On November 3, 2005, the project about establishing new science high school in Seoul was approved by Ministry of Education and Science Technology. The name of the school, Sejong Science High School, is named after Sejong the Great, the king who created the Korean alphabet; Hangul.

== Educational Program with Local Residents as a target ==

=== Friendly Math Festival ===
Friendly Math Festival, which was held in mid-July annually since 2008, is local science/math festival managed by Sejong Science High School. Local residents, public as well as students can participate in the festival. The main purpose of this festival is to enlighten and educate "science-apathetic, technology-apathetic public" with various activities, including exhibitions, workshops, live demonstrations of experiments and user created contents.
Although the name of the festival is Friendly "Math" Festival, participants can experience not only mathematical activities but science and technological events.

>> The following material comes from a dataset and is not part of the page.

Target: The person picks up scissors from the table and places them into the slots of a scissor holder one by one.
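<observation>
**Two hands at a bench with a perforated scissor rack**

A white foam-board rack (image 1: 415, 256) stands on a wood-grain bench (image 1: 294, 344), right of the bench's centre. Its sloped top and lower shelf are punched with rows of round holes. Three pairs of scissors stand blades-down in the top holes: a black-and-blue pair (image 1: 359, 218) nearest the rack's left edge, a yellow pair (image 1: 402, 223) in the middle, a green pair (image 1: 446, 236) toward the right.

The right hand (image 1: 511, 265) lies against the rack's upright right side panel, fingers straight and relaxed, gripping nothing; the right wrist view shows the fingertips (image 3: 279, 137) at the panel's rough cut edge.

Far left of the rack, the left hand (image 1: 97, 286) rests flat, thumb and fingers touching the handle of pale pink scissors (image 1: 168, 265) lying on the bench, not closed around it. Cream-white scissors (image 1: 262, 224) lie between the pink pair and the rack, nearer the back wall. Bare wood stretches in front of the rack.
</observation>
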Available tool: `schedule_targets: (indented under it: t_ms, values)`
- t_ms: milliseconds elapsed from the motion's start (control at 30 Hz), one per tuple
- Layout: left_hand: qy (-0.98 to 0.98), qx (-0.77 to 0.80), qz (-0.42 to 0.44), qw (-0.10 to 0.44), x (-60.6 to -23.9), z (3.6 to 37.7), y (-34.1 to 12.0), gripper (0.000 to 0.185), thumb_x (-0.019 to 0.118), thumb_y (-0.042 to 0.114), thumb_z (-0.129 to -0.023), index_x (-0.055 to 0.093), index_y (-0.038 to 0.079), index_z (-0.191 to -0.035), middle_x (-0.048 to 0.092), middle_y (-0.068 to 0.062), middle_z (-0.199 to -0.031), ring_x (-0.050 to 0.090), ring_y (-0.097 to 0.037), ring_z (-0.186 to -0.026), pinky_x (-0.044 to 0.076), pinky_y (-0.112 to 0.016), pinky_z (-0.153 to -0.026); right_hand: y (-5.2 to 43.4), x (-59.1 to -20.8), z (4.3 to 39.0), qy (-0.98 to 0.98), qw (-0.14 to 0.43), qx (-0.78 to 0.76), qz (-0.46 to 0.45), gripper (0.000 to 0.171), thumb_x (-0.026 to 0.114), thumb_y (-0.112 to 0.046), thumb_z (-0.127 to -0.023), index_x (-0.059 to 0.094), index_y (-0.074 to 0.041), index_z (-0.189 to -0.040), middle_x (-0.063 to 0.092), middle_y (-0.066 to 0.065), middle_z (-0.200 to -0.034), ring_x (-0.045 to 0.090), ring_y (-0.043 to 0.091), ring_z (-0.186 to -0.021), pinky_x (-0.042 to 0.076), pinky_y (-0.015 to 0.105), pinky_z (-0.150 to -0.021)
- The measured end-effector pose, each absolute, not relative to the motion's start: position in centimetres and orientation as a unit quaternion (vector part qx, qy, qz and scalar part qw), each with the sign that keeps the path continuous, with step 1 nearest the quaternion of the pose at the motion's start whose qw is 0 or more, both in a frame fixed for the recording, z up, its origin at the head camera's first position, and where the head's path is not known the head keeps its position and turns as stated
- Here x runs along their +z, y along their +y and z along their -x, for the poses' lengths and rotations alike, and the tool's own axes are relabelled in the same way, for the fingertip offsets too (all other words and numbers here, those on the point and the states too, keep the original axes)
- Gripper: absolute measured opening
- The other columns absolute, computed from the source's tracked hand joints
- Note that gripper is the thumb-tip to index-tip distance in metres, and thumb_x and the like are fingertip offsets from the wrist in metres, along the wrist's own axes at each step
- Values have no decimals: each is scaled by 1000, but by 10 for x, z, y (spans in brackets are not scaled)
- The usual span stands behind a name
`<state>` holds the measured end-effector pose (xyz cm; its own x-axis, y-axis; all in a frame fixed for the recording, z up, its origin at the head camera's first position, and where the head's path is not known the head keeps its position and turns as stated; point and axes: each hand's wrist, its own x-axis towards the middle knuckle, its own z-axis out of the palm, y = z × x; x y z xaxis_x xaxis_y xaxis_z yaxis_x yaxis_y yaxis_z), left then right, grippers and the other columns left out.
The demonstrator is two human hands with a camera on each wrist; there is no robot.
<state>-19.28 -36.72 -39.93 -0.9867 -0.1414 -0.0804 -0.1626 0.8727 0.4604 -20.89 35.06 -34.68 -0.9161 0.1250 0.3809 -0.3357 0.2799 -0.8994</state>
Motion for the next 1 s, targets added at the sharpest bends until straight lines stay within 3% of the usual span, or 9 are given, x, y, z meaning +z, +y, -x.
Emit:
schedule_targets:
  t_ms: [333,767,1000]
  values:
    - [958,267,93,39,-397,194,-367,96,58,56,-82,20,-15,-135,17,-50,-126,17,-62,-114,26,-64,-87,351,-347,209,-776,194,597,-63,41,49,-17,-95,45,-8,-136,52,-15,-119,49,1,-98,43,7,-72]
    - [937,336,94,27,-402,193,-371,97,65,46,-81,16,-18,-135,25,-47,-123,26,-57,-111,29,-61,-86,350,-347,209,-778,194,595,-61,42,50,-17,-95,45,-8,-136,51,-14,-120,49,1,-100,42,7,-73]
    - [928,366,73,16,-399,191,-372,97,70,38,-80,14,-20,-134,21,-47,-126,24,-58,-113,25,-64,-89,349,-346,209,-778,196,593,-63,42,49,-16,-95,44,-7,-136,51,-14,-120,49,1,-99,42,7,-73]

Each booth provides entertainment in different topic such as game theory, fractal, geometry, graph theory and sequence.

=== Scientific Development Class/Inventor Class ===

Scientific Development Class/Inventor Class is an education project for all of middle school students in Seoul, including educationally disadvantaged student in local society, especially in Guro-gu. Since Guro-gu is educationally disadvantaged district compare to other part of Seoul, Sejong Science High School provide advantage to middle school students in Guro-gu when they apply to Scientific Development Class/Inventor Class.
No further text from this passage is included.